Problem description | The reply to the records below should contain exactly the lines from the line with "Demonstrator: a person" through the line with "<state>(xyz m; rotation", and nothing besides.

Recorded data |
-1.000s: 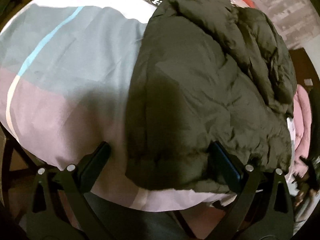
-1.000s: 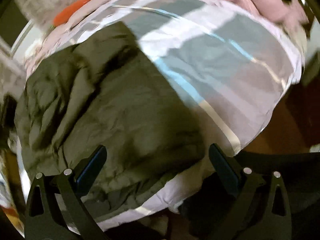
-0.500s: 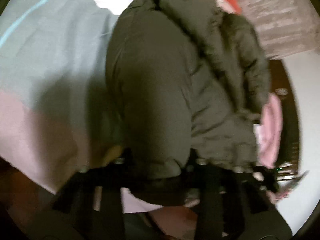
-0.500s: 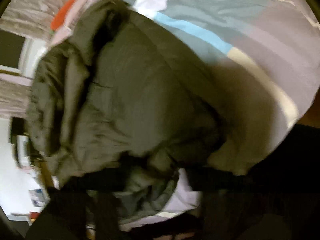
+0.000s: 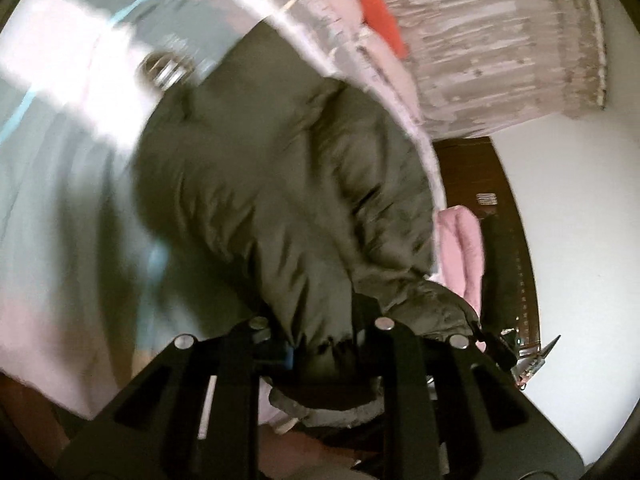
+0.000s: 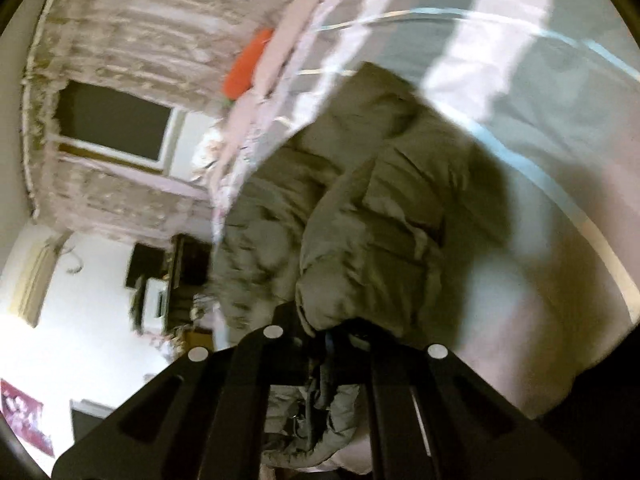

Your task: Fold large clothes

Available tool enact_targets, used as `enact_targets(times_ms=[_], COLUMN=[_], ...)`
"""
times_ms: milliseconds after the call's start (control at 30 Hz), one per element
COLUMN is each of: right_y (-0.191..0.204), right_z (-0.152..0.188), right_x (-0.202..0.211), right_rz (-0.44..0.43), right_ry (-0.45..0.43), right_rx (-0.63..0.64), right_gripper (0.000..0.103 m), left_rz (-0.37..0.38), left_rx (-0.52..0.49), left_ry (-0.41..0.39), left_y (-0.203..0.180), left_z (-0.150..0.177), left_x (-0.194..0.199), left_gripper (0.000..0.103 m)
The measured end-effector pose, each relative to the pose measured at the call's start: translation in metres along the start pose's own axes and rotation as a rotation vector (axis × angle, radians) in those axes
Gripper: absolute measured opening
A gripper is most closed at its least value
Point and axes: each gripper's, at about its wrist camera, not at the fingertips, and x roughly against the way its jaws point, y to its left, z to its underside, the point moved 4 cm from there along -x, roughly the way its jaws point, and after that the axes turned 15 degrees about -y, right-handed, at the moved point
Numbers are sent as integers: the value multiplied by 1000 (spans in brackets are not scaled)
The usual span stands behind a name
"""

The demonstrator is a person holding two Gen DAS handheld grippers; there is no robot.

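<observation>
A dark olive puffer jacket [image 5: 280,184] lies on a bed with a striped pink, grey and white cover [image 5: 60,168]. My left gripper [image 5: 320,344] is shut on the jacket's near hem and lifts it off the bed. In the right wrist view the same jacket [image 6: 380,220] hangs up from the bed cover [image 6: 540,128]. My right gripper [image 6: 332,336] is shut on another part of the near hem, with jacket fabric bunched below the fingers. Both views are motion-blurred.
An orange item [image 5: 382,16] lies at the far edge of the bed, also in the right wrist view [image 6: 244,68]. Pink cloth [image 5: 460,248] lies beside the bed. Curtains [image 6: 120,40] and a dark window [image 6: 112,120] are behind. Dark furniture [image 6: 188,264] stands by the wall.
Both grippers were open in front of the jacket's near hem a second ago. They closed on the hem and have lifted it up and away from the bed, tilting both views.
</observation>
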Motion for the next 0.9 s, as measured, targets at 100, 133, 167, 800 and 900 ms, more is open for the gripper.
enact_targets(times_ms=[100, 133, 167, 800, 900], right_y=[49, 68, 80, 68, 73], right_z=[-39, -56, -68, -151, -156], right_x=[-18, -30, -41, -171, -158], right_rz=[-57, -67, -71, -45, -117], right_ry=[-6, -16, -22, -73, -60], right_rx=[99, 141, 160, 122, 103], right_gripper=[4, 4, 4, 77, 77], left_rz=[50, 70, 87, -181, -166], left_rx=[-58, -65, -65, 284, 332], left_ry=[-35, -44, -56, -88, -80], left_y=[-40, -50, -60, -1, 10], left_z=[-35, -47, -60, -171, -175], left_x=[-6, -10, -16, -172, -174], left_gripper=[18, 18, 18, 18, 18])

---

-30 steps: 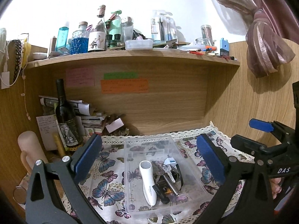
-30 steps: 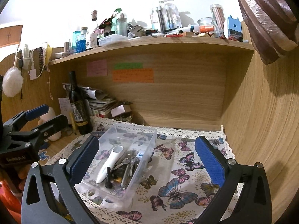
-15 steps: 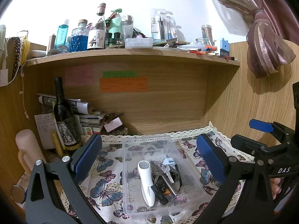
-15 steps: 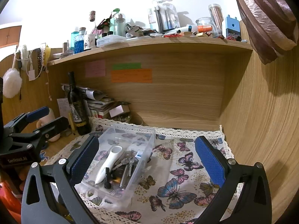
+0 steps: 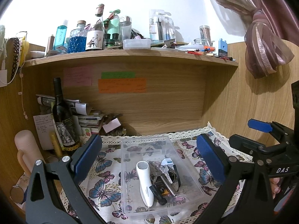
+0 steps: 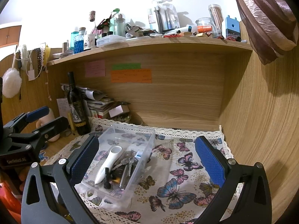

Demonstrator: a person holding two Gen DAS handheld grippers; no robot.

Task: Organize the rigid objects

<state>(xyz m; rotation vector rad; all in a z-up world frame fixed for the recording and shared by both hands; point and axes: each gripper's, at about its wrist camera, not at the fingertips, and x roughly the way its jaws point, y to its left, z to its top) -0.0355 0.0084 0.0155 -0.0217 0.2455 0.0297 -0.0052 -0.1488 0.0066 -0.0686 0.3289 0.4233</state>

Answer for the task |
Demonstrator: a person holding two Gen DAS handheld grippers; no robot.

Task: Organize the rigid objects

<state>(xyz m; rotation vector rad; all in a z-up world frame fixed for the recording and shared by both hands; point and axes: each gripper's, at about its wrist camera, not at the fingertips, and x roughly the way its jaws point, y to its left, z to its top) -0.0355 0.0084 0.0155 -0.0217 0.2455 0.0297 -0.0052 -0.1488 0.0066 -0.0686 0.3289 0.4233</state>

The response is finished, and the exercise is complete.